What lines below contain the string "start"? List them all.
[[ INFORMATION PROVIDED open ]]
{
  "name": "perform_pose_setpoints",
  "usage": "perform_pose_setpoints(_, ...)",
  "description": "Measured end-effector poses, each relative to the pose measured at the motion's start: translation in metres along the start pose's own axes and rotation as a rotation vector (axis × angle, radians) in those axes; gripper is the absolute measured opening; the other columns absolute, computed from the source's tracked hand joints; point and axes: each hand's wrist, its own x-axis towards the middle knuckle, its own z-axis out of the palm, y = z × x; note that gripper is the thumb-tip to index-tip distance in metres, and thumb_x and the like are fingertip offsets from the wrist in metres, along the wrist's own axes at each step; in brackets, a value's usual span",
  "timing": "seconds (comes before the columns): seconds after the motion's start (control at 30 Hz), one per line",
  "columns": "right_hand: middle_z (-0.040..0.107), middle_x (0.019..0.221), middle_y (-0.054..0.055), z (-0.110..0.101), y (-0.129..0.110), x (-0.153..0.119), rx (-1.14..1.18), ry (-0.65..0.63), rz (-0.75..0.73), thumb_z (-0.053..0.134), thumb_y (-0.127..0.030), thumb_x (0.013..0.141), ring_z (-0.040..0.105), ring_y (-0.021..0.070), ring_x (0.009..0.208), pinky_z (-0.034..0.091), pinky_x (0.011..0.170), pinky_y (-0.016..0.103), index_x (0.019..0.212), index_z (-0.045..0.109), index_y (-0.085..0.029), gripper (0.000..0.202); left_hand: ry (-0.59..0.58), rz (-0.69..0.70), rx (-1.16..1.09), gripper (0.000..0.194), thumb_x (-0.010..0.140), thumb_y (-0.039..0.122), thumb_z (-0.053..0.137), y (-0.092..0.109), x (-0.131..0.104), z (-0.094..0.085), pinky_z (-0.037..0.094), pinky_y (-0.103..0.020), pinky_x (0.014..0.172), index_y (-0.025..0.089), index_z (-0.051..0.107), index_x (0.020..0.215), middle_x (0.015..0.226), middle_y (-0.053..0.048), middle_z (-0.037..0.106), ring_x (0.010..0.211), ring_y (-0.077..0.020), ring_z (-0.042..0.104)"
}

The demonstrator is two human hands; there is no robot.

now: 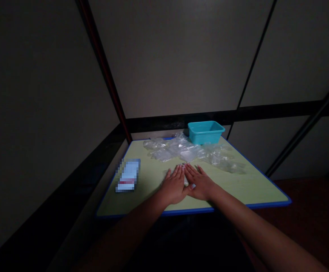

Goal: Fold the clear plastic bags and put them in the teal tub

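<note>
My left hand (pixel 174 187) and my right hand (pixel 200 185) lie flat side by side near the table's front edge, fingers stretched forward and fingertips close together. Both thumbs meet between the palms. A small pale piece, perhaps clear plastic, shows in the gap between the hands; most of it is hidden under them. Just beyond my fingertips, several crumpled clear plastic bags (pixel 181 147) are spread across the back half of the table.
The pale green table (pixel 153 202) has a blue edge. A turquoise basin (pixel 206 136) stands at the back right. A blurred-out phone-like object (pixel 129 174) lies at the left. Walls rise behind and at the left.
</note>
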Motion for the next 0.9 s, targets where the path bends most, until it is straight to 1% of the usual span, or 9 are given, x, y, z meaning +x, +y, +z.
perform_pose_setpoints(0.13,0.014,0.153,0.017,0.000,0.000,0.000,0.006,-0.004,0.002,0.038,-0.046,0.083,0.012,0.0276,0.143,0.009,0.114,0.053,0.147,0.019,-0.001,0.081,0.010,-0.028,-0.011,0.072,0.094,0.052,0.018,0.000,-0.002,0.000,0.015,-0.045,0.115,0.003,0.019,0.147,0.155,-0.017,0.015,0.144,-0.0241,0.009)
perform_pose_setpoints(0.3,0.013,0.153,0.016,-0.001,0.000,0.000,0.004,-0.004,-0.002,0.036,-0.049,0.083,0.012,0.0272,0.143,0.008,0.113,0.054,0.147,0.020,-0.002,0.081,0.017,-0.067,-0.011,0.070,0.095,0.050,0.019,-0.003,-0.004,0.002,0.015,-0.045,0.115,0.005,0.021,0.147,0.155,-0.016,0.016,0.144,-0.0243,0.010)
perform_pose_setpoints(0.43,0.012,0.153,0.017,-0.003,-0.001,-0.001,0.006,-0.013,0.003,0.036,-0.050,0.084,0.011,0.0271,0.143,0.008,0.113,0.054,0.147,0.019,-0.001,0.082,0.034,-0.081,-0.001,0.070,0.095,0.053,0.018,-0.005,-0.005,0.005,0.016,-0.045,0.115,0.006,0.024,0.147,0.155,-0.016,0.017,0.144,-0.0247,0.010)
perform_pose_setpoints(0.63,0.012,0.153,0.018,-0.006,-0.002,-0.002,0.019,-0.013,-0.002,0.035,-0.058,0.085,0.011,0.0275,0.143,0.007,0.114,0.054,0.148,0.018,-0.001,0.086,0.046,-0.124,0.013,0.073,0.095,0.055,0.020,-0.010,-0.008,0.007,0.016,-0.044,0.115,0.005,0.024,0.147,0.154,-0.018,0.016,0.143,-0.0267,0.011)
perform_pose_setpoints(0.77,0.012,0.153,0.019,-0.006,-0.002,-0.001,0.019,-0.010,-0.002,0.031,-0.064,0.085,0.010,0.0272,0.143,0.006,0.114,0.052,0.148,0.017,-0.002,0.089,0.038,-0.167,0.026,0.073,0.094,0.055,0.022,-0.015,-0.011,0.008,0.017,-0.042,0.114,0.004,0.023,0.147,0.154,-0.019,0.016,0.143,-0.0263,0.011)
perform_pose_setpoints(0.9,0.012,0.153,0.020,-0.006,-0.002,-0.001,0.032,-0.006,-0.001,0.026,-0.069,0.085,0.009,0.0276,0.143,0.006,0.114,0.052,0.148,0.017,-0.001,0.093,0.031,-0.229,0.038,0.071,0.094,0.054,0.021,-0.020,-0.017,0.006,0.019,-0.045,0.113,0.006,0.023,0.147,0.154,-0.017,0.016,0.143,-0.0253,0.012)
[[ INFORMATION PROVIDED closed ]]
SOLUTION TO THIS PROBLEM ::
  "description": "Measured end-effector poses, each relative to the pose measured at the motion's start: translation in metres along the start pose's own axes and rotation as a rotation vector (axis × angle, radians) in those axes; gripper is the absolute measured opening; the other columns absolute, computed from the source's tracked hand joints; point and axes: each hand's wrist, its own x-axis towards the middle knuckle, its own z-axis out of the palm, y = z × x; note that gripper is the thumb-tip to index-tip distance in metres, and thumb_x and the like are fingertip offsets from the wrist in metres, along the wrist's own axes at each step; in brackets, a value's usual span",
  "timing": "seconds (comes before the columns): seconds after the motion's start (control at 30 Hz), one per line",

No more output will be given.